La construcción de las relaciones entre los personajes es tan brillante que le permite a Wilder crear atmósferas diferenciadas. La relación entre Power y Dietrich, una turbulenta historia de amor; Dietrich y Laughton, la lucha de dos titanes en busca de su propia verdad; Power y Laughton con su particular juego del ratón y el gato; y, por supuesto, la relación entre Laughton y su enfermera (Elsa Lanchester), la parte más cómica de la película y que se sostiene gracias a diálogos geniales y que termina en una suma de complicidades. Por supuesto, de fondo, planea la relación más importante de toda la película, la que se establece entre la Justicia y la verdad. Una dependencia que no tiene porque ser equidistante ni, necesariamente, directa. La verdad, en lo que se refiere a una sentencia, es algo totalmente prescindible. Sin embargo, no crean que se trata de una película en la que se presente un dilema moral o ético sobre la Justicia. Ni mucho menos. “Testigo de cargo” es, ante todo, una novela de suspense e intriga judicial, con los tintes justos de novela negra y que se torna en un estupendo melodrama, en la que las piezas se van colocando y moviendo para despistar al espectador e ir sorprendiéndolo hasta el minuto final. Es un juego. Una ratonera más en la que Wilder salva la moralidad de sus personajes creando escenarios de necesidad.

Técnicamente la película no supone un alarde, ni necesita serlo. Conserva la estructura teatral y deja a unos magníficos actores que hagan su trabajo lo mejor que saben, obteniendo alguna de sus mejores interpretaciones. Eso sí, Wilder, esconde bien sus cartas y juega la partida con suma maestría hasta conseguir una de las mejores películas de intriga que se pueden recordar. Y es que Wilder era así.
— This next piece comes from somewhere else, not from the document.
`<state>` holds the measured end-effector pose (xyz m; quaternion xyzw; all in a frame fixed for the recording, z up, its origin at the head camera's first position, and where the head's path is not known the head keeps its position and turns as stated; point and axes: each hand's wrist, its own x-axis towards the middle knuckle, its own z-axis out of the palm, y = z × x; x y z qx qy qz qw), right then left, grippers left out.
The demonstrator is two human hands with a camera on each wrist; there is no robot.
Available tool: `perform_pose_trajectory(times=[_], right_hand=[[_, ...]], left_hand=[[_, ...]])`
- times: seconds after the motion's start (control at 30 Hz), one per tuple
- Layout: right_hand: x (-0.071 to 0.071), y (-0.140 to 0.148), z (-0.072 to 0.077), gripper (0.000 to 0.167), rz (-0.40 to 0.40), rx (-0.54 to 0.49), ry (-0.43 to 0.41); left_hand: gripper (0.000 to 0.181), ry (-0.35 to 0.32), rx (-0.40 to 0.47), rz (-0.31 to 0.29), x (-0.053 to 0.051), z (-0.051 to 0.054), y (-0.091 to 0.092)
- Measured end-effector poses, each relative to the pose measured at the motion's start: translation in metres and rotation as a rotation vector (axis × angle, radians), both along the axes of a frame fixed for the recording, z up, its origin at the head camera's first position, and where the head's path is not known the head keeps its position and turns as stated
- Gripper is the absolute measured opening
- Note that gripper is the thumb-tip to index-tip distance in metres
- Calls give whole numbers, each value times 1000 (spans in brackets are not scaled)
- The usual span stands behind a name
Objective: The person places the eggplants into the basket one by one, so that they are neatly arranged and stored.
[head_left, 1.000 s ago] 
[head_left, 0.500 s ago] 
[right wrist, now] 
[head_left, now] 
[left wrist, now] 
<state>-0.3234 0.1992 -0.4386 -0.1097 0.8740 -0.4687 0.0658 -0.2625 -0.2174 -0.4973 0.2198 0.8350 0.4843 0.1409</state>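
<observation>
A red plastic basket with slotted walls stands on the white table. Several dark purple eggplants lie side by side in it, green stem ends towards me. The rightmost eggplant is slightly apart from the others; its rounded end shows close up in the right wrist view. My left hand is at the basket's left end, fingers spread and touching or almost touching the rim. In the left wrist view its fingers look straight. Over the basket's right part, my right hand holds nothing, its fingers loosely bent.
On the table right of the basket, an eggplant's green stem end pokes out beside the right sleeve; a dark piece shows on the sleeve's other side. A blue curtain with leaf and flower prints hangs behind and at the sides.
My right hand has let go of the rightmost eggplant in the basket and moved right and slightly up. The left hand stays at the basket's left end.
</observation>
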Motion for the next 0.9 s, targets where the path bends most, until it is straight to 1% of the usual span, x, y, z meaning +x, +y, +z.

Daba igual lo que hiciese, conocía todos los trucos del oficio y a nadie puede extrañarle que fuese la propia Dietrich la que, tras convencer a Christie para rodar una versión cinematográfica de su obra, y haber trabajado con él “Berlín occidente”, presionase para que fuese Wilder quien llevase a cabo “Testigo de cargo”. La alemana, decía, sólo trabajó para dos grandes directores: von Sternberg y Billy Wilder, y tan cómoda debió sentirse que logró una de sus mejores interpretaciones al crear una mujer gélida hasta el escalofrío que sólo encontraba algo cálido en el amor hacia su marido. Un Power seductor, encantador y perfecto hasta ser irritante. Menos mal que Laughton, perfecto y deseado en cada plano, contrapone lo inaccesible de Dietrich con pura socarronería, y lo repelente de Power con su más pura imperfección.

No dejen de ver esta sensacional película y comprenderán, cuando vean alguna de las que consideran obras maestras del género judicial, qué lejos están de lo que verdaderamente se considera genial. Eso sí, no rebelen el final a nadie, no dejen de hacer caso a la advertencia final.